■ EXERCISE OBJECTIVE
Exact repetition of the data below is required.

■ COLLECTED DATA

○ ○ ○ ○

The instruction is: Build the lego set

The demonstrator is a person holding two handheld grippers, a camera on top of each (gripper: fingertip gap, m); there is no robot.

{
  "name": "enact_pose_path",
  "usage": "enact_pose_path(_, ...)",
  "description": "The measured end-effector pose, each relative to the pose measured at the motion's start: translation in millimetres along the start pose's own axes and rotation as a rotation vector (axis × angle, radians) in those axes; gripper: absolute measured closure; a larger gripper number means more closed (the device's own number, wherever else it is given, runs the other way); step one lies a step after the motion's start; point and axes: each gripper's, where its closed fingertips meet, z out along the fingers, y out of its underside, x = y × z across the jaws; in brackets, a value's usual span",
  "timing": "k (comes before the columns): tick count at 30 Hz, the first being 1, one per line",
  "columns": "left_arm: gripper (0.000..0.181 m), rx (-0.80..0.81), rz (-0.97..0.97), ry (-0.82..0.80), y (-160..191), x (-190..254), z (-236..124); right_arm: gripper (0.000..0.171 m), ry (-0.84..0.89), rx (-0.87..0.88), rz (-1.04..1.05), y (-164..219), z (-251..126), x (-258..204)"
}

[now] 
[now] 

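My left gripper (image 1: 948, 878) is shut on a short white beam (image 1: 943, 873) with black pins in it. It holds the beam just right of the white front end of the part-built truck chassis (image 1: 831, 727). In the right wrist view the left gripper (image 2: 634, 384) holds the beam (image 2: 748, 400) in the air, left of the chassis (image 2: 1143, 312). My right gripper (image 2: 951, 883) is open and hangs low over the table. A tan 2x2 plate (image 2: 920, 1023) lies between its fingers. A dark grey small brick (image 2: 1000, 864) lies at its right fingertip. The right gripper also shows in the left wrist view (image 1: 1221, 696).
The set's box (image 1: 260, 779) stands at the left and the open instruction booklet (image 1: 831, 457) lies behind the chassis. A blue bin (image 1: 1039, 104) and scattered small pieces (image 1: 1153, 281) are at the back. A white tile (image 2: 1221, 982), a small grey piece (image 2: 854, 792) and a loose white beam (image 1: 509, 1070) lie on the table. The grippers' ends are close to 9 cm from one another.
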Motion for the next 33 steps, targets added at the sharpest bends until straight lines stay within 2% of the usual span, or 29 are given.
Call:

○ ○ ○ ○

■ REPLY TO THE TASK
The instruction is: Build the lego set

The demonstrator is a person holding two handheld grippers, a camera on top of each (gripper: fingertip gap, m); there is no robot.

{
  "name": "enact_pose_path",
  "usage": "enact_pose_path(_, ...)",
  "description": "The measured end-effector pose, each relative to the pose measured at the motion's start: translation in millimetres along the start pose's own axes and rotation as a rotation vector (axis × angle, radians) in those axes; gripper: absolute measured closure; a larger gripper number means more closed (the device's own number, wherever else it is given, runs the other way); step one lies a step after the motion's start; point and axes: each gripper's, where its closed fingertips meet, z out along the fingers, y out of its underside, x = y × z across the jaws; in brackets, a value's usual span",
  "timing": "k (comes before the columns): tick count at 30 Hz, the first being 1, one per line",
  "columns": "left_arm: gripper (0.000..0.181 m), rx (-0.80..0.81), rz (-0.97..0.97), ry (-0.82..0.80), y (-160..191), x (-190..254), z (-236..124); right_arm: gripper (0.000..0.171 m), ry (-0.84..0.89), rx (-0.87..0.88), rz (-1.04..1.05), y (-164..219), z (-251..126), x (-258..204)"
}

[now] 
[now] 

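My left gripper (image 1: 948, 878) is shut on a short white beam (image 1: 943, 873) with black pins in it. It holds the beam just right of the white front end of the part-built truck chassis (image 1: 831, 727). In the right wrist view the left gripper (image 2: 634, 384) holds the beam (image 2: 748, 400) in the air, left of the chassis (image 2: 1143, 312). My right gripper (image 2: 951, 883) is open and hangs low over the table. A tan 2x2 plate (image 2: 920, 1023) lies between its fingers. A dark grey small brick (image 2: 1000, 864) lies at its right fingertip. The right gripper also shows in the left wrist view (image 1: 1221, 696).
The set's box (image 1: 260, 779) stands at the left and the open instruction booklet (image 1: 831, 457) lies behind the chassis. A blue bin (image 1: 1039, 104) and scattered small pieces (image 1: 1153, 281) are at the back. A white tile (image 2: 1221, 982), a small grey piece (image 2: 854, 792) and a loose white beam (image 1: 509, 1070) lie on the table. The grippers' ends are close to 9 cm from one another.
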Motion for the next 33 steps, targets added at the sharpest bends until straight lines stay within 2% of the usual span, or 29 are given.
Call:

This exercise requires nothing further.